Quotes converting to question mark while extracting content from word document

Hi,

I am extracting nodes from uploaded document, creating a document with the extracted nodes and converting it to html. using below code,

ByteArrayOutputStream docStream = new ByteArrayOutputStream();
dstDocument.save(docStream, saveOptions);
String dstHtml = docStream.toString();

I am deploying our war file including aspose jars on a docker container, where it is creating an issue in the converted html.

If the uploaded document contains any smart quotes for single quotes or double quotes, they are getting converted to question marks.

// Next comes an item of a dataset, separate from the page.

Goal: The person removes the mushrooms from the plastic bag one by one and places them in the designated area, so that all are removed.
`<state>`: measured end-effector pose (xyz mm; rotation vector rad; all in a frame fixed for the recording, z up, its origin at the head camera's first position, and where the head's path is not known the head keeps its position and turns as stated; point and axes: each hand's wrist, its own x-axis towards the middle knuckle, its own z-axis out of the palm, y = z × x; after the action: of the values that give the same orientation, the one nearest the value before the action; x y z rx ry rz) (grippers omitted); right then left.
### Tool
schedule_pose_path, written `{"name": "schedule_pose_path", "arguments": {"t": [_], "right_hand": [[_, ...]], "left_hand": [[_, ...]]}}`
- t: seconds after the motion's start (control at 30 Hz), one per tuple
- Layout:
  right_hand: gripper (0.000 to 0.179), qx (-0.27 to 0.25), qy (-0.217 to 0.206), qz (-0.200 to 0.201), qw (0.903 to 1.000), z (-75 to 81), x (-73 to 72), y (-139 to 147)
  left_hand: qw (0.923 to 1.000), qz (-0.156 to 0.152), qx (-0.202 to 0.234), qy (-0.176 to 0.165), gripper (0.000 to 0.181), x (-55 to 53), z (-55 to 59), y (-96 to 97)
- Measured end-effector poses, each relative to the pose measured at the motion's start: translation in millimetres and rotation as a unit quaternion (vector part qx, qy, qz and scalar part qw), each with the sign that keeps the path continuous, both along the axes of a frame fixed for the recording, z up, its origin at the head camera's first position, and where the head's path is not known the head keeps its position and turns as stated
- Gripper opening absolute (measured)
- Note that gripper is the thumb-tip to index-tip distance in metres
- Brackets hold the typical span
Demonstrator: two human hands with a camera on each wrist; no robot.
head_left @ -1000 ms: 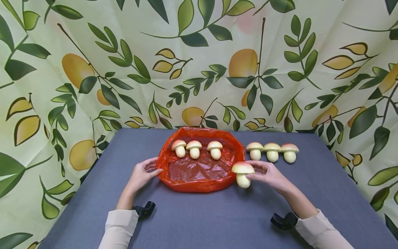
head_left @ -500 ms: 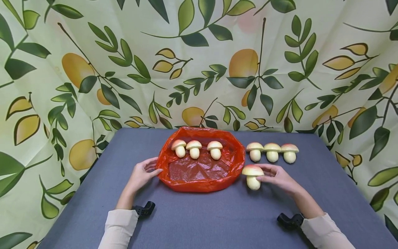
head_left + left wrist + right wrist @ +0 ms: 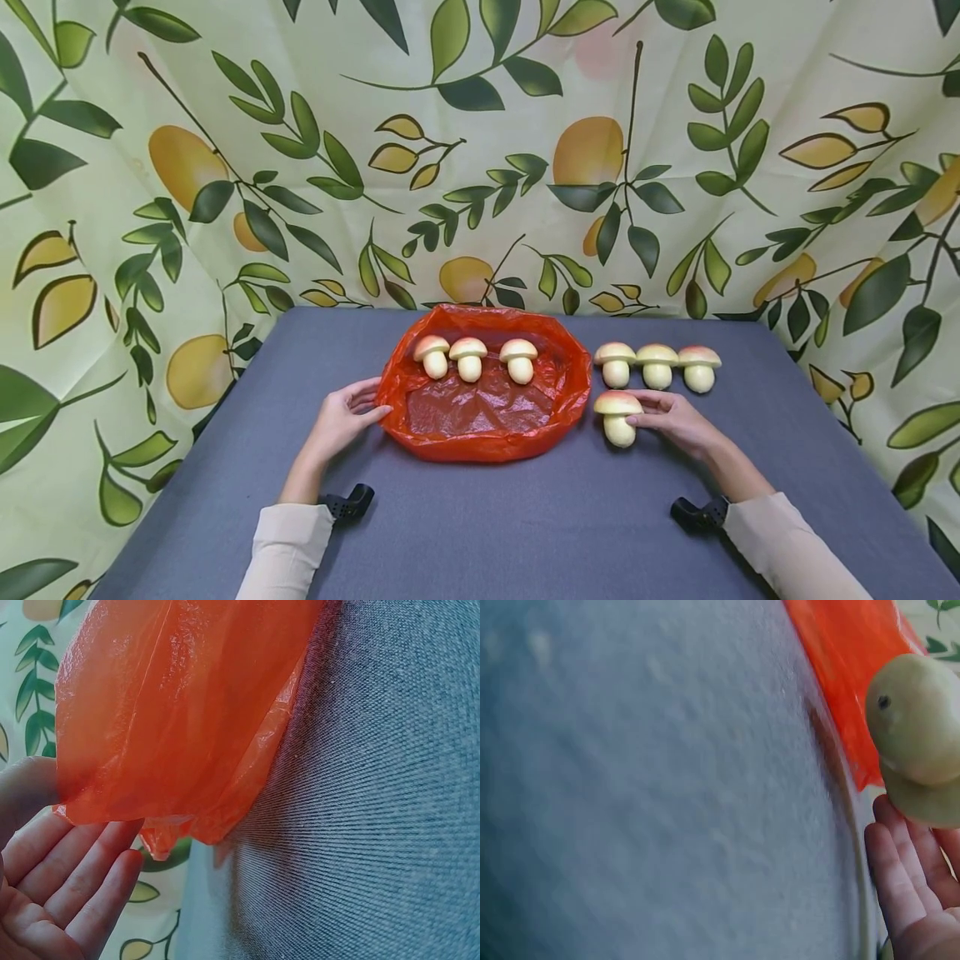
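Observation:
In the head view my left hand (image 3: 339, 423) pinches the left rim of a red plastic bag (image 3: 468, 447), whose mouth is spread wide. Its thumb lies at the rim, and the left wrist view shows the fingers against the bag's side. Beyond the bag's right edge, my right hand (image 3: 681, 427) holds a toy mushroom (image 3: 618, 421) with a pale stem and a pinkish cap. The right wrist view shows that mushroom's rounded stem end (image 3: 915, 720) above the fingers. Inside the bag, toward its back, lie three similar mushrooms (image 3: 469, 360).
Three more mushrooms (image 3: 657, 367) stand in a row right of the bag, just behind my right hand. A grey-blue cloth (image 3: 480, 533) covers the table. Leaf-patterned fabric (image 3: 480, 167) hangs along the back and sides.
My right hand has carried the mushroom rightward, away from the bag's right rim, then slightly toward the back. The left hand and the bag stay where they were.

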<state>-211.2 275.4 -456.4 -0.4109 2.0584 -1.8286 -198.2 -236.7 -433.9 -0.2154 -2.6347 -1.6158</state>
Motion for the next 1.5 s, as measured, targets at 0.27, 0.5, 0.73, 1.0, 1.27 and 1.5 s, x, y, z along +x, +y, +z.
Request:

And its happening on the application running inside a docker, where as it is working fine on the application running directly on tomcat on ubuntu(version 18).

I am adding the sample input input.docx (15.9 KB) and output output.docx (16.2 KB).

Is there any setting I have to do while adding aspose in docker ?

Please help me to figure out this issue.

Thank you

@Gptrnt The problem is not in Aspose.Words, but in conversion ByteArrayOutputStream to string. I would suggest you to store HTML or extracted document as a byte array to avoid such problems in future. For example see the following code:

Document dstDocument = new Document("/temp/in.docx");

HtmlSaveOptions saveOptions = new HtmlSaveOptions();
saveOptions.setExportImagesAsBase64(true);
ByteArrayOutputStream docStream = new ByteArrayOutputStream();
dstDocument.save(docStream, saveOptions);
byte[] dstHtmlBytes = docStream.toByteArray();

ByteArrayInputStream bais = new ByteArrayInputStream(dstHtmlBytes);
Document tempDoc = new Document(bais);
tempDoc.save("/temp/out.docx");

Hi,

I am facing the same issue in my docker container while just taking the text from extracted node. I am taking the text from extracted nodes by below code,

extractedNodes.stream().filter(n->n !=null && (n.getNodeType() == NodeType.PARAGRAPH || n.getNodeType() == NodeType.RUN))
    .map(Node::getText).reduce(String::concat).orElse("");

Please help me fix this as well.

Thank you

@Gptrnt It looks like this is general Java problem on Linux, but not Aspose.Words issue. For example you can observe the same problem by running the following simple code in Linux Docker:

String test = "“jtest” ,ckdf ,’sdhfjsdhf’";
System.out.println(test);

Exactly the same code run on Windows prints correct output.